28 Days Later (2002)
Zombies? What zombies?
4 July 2003
"28 Days Later" is a gritty, low-budget UK suspense/actioner, well acted and sharply edited, but not really a "zombie" movie, as its ads claim. More of an apocalyptic plague movie, similar to David Cronenberg's "Rabid"; the "zombies" (referred to collectively as the "infected") are, in fact, living people afflicted with a virulent and incurable contagion that causes instant, murderous rage. (Shades also of "Last Man on Earth," "The Omega Man," and--with its small band of military holed up in a compound--"Day of the Dead," which IS a zombie flick.)

Strange to say, the infected travel in packs, which means they never seem to attack each other. Wonder why not? In any case, the only name we're given for their disease is "rage." It's been isolated in a lab and provided with a viral vector: all Hyde, no Jekyll, and no turning back. One character in the movie suggests that there's nothing particularly wrong with the "infected" that we haven't seen before; it's just the darker aspects of human nature in concentrated form.

Tellingly, the Brits have to defend themselves with such improvised weapons as baseball bats and machetes, thanks to the UK's totalitarian anti-gun laws.
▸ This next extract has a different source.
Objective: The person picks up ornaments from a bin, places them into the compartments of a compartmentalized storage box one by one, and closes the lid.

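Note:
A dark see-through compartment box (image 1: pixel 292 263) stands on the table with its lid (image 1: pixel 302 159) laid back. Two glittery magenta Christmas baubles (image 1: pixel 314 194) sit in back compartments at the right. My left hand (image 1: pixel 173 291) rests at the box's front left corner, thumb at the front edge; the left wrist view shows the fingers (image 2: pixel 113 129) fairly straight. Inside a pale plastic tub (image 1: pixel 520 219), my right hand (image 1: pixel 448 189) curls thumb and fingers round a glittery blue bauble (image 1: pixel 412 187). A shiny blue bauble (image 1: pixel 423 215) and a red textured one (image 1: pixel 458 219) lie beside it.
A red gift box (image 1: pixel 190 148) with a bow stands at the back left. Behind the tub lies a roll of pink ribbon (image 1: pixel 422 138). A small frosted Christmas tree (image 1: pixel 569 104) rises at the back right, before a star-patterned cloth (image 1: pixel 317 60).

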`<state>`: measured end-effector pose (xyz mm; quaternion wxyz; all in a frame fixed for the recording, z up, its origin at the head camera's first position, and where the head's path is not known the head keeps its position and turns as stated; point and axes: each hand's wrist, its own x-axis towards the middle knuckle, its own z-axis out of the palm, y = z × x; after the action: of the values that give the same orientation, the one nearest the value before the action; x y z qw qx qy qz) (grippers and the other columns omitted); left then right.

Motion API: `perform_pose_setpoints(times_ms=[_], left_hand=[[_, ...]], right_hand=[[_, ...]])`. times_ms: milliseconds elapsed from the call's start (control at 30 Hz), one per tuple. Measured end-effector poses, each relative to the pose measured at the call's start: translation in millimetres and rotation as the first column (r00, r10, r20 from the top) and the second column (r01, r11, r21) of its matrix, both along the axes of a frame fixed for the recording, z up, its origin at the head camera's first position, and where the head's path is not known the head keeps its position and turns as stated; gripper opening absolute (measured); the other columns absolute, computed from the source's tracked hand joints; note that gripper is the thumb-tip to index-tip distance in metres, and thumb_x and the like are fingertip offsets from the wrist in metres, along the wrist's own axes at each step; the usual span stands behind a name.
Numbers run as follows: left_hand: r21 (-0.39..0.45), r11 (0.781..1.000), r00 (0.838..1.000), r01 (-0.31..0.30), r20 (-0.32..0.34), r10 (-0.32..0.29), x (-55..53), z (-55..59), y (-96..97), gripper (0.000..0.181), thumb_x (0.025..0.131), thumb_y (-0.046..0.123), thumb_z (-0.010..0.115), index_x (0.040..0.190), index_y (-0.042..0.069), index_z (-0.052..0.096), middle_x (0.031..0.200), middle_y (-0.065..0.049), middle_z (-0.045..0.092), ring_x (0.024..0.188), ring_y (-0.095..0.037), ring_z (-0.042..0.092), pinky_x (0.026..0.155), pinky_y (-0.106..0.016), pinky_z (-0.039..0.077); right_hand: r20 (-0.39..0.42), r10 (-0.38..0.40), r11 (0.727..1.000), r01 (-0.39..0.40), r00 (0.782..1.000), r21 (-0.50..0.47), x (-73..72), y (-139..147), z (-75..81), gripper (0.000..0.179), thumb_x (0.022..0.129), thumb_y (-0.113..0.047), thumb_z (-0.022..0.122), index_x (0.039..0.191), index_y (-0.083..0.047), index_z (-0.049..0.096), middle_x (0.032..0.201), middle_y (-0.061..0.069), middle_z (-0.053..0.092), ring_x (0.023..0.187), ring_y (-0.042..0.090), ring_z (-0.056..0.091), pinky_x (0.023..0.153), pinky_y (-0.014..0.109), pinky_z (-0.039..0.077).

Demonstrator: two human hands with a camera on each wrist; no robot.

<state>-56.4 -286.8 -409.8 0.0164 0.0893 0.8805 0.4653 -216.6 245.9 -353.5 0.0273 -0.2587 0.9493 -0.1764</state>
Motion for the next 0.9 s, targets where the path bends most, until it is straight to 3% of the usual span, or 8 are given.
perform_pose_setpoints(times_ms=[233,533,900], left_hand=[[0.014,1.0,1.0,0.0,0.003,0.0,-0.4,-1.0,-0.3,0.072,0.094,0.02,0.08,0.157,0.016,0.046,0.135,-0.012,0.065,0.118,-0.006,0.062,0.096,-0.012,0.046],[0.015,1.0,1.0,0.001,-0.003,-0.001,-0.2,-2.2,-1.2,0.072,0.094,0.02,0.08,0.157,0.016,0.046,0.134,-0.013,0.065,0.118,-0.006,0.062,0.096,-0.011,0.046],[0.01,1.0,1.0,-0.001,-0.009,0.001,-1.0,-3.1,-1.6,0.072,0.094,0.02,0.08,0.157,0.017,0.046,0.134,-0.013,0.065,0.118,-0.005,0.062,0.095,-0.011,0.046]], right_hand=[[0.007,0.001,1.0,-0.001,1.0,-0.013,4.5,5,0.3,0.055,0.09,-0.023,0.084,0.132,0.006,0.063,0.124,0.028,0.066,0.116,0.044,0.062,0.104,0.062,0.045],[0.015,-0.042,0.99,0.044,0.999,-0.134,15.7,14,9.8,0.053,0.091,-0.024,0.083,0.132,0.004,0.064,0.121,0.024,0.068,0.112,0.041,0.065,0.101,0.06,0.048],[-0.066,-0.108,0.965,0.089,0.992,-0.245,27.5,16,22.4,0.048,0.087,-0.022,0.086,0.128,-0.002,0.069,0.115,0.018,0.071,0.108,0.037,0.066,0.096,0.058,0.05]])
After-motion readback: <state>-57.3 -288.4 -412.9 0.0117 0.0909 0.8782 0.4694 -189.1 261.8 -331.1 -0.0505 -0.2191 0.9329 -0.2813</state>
Remember the scene in "Dawn of the Dead" wherein American "rednecks" mount a heavily-armed hunting posse, gunning for zombies? Nothing like that here. Only Her Majesty's military have firearms. And in keeping with Machiavelli's observation that there can be no proper relationship between one who's armed and one who's not, they naturally become part of the problem.

It's July 4th as I write this. Hang onto your guns, America. They're the best tools for quickly ironing out the wrinklier problems human nature may present.